[Data extracted from a collection]
= Beginning of Section =

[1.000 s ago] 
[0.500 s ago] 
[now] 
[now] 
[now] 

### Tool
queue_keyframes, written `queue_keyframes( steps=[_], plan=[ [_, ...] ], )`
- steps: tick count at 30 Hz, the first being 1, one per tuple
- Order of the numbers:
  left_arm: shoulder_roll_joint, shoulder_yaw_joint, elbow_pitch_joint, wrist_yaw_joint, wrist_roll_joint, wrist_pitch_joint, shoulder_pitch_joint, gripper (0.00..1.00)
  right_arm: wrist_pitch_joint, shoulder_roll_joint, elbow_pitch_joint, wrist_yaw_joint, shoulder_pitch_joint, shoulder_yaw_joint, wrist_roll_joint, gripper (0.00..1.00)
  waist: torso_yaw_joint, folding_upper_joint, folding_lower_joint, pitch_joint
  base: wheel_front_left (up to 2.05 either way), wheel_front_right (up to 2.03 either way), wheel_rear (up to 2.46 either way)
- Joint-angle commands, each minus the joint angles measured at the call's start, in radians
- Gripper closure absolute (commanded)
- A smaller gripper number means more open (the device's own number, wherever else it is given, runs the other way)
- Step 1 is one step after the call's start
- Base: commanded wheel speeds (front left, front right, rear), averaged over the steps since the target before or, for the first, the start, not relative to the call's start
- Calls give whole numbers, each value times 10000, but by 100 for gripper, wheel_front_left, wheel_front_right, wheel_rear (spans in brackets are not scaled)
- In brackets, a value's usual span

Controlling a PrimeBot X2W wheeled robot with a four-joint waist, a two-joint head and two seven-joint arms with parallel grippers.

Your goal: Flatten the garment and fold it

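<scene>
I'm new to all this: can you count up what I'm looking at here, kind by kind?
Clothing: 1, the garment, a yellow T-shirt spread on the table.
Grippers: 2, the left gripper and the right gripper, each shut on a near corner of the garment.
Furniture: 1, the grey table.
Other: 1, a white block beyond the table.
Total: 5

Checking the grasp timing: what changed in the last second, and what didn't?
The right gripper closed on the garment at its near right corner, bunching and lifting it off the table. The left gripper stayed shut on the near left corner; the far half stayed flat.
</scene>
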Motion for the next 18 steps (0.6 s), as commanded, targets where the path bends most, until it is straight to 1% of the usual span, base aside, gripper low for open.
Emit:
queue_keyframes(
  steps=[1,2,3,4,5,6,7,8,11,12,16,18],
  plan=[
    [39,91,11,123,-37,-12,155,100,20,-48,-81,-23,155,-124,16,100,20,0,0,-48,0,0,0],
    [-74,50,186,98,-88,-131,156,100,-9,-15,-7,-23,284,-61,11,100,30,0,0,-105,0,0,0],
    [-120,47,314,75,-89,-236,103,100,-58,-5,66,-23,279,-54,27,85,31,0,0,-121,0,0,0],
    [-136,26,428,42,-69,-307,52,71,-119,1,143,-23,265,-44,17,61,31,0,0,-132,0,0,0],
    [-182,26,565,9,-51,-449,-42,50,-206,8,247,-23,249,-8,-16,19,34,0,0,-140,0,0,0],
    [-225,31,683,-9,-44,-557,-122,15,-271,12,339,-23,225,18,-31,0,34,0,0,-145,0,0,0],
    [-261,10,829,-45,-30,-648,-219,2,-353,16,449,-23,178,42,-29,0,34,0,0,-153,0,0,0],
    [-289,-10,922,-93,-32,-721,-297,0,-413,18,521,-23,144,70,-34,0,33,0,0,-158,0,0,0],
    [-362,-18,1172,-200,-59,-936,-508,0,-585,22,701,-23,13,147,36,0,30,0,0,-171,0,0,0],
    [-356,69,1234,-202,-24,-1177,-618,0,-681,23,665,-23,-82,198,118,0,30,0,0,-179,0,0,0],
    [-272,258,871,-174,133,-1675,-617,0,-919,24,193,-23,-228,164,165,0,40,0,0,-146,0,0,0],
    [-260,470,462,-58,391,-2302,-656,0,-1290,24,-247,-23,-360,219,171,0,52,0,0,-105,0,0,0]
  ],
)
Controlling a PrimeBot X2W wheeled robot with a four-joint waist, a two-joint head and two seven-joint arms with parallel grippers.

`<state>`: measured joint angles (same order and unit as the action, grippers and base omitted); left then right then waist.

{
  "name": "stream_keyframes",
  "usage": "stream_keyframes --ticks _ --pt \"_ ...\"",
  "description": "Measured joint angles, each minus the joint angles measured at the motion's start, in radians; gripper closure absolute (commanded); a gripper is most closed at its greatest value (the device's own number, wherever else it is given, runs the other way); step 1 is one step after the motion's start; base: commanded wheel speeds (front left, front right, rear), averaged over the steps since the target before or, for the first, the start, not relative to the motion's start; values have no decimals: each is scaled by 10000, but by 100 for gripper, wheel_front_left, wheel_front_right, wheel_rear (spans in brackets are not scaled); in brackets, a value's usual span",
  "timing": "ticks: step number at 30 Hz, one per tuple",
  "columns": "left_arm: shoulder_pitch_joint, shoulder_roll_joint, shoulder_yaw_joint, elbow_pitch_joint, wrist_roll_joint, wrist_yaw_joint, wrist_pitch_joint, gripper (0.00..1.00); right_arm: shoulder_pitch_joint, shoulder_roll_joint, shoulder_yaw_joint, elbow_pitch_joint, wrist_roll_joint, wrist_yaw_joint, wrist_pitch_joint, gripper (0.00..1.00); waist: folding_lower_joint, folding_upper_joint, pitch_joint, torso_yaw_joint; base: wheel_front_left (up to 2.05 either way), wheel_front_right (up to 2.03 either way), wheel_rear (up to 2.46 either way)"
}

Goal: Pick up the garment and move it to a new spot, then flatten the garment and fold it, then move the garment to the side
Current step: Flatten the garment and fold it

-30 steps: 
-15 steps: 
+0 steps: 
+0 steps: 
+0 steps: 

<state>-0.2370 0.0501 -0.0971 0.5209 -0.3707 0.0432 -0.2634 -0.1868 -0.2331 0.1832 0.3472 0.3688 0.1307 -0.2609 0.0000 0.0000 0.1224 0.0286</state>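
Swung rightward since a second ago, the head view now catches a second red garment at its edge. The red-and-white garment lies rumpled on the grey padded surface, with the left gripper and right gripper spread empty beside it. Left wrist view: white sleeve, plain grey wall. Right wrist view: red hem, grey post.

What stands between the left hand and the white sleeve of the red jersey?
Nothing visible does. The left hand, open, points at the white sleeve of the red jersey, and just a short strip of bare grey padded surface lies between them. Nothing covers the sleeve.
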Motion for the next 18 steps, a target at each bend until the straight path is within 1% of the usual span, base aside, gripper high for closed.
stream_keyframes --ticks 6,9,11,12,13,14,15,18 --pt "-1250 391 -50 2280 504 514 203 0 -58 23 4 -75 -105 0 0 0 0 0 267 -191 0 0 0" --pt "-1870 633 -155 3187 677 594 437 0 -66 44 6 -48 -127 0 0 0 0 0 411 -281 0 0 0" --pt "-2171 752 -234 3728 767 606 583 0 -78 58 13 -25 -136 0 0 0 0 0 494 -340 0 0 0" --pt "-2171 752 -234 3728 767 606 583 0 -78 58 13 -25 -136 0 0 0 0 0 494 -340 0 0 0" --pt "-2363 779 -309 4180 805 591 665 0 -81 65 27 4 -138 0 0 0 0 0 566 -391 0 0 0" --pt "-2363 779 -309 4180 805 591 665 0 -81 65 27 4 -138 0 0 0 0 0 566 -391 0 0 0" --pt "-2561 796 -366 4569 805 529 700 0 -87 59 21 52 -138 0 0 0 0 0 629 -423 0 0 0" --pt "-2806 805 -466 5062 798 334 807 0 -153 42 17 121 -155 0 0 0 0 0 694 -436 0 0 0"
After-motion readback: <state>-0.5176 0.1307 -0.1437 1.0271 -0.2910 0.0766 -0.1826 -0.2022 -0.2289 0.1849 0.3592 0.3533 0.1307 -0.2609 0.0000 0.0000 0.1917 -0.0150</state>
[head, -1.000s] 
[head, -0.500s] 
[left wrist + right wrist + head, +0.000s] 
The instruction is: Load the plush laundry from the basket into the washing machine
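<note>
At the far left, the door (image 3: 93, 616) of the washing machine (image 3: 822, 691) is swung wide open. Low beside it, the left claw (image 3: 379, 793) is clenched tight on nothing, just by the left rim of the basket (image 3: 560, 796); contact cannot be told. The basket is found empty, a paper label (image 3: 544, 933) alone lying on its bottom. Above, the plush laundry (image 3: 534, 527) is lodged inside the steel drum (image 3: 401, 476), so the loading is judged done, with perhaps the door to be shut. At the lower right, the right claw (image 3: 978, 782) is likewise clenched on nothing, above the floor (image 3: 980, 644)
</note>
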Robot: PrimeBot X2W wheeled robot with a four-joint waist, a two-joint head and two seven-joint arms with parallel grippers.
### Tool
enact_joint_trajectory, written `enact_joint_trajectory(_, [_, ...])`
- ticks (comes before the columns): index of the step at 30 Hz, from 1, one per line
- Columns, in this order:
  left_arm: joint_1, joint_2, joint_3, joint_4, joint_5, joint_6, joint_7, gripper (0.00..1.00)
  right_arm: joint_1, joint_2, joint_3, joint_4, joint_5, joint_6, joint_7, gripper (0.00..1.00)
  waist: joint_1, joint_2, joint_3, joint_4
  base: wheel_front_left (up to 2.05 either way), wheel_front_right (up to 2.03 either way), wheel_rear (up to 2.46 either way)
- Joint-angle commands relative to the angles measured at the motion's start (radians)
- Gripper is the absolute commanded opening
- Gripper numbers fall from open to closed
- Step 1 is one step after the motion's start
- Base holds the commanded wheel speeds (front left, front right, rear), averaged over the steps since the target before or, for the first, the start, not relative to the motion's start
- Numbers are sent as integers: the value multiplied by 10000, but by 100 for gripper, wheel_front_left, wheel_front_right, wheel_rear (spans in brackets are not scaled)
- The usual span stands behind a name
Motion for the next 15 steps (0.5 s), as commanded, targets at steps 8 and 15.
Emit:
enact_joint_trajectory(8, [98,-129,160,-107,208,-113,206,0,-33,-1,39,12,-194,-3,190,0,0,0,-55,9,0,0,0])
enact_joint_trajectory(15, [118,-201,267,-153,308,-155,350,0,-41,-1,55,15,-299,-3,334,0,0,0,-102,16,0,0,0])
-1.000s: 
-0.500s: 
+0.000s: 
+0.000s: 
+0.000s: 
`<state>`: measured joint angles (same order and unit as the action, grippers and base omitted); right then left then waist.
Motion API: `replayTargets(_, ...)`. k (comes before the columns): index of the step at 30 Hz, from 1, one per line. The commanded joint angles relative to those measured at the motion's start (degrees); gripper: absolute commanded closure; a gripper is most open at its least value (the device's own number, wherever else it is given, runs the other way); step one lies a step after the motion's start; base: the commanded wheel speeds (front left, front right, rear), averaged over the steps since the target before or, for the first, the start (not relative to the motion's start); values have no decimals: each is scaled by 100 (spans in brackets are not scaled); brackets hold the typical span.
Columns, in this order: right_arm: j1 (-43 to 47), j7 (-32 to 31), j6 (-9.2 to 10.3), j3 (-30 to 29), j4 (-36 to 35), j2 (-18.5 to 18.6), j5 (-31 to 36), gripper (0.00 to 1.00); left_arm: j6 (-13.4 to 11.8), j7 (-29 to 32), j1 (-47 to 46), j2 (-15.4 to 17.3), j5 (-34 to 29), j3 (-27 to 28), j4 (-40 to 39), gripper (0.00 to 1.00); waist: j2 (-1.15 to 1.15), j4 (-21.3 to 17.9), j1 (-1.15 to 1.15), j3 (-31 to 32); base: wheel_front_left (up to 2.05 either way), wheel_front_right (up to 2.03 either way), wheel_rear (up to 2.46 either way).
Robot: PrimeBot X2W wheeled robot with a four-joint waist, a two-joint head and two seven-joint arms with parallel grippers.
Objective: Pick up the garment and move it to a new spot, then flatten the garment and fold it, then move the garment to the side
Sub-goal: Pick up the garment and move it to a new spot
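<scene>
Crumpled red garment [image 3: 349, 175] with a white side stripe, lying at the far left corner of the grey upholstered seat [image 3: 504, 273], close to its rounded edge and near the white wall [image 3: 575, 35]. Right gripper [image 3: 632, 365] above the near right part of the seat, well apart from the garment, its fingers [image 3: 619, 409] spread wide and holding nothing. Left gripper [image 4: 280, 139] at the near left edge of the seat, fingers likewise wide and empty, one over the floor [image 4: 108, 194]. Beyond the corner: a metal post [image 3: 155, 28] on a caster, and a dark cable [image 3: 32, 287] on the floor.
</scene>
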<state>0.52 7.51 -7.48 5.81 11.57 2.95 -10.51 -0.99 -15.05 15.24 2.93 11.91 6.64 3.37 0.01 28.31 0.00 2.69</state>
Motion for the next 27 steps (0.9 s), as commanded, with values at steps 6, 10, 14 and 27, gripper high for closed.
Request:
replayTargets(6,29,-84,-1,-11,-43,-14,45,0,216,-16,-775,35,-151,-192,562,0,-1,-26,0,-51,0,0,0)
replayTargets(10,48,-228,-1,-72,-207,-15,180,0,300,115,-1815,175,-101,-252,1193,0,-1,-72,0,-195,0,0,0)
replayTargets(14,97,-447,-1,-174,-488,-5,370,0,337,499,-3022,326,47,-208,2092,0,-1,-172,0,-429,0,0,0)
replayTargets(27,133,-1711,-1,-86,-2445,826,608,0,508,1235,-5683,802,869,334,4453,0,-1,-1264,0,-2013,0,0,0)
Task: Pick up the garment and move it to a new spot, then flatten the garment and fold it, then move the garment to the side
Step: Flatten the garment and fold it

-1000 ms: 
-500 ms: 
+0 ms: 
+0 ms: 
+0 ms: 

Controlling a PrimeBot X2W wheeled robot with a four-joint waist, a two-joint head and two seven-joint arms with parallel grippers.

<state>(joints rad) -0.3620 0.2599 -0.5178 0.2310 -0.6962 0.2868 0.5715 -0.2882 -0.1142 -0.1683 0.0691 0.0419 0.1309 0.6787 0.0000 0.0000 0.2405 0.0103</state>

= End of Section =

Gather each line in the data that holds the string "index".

• Answer for this exercise
- ticks (comes before the columns): index of the step at 30 Hz, from 1, one per line
Motion API: `replayTargets(_, ...)`. k (comes before the columns): index of the step at 30 Hz, from 1, one per line. The commanded joint angles relative to those measured at the motion's start (degrees); gripper: absolute commanded closure; a gripper is most open at its least value (the device's own number, wherever else it is given, runs the other way); step one lies a step after the motion's start; base: the commanded wheel speeds (front left, front right, rear), averaged over the steps since the target before or, for the first, the start (not relative to the motion's start); values have no decimals: each is scaled by 100 (spans in brackets are not scaled); brackets hold the typical span.

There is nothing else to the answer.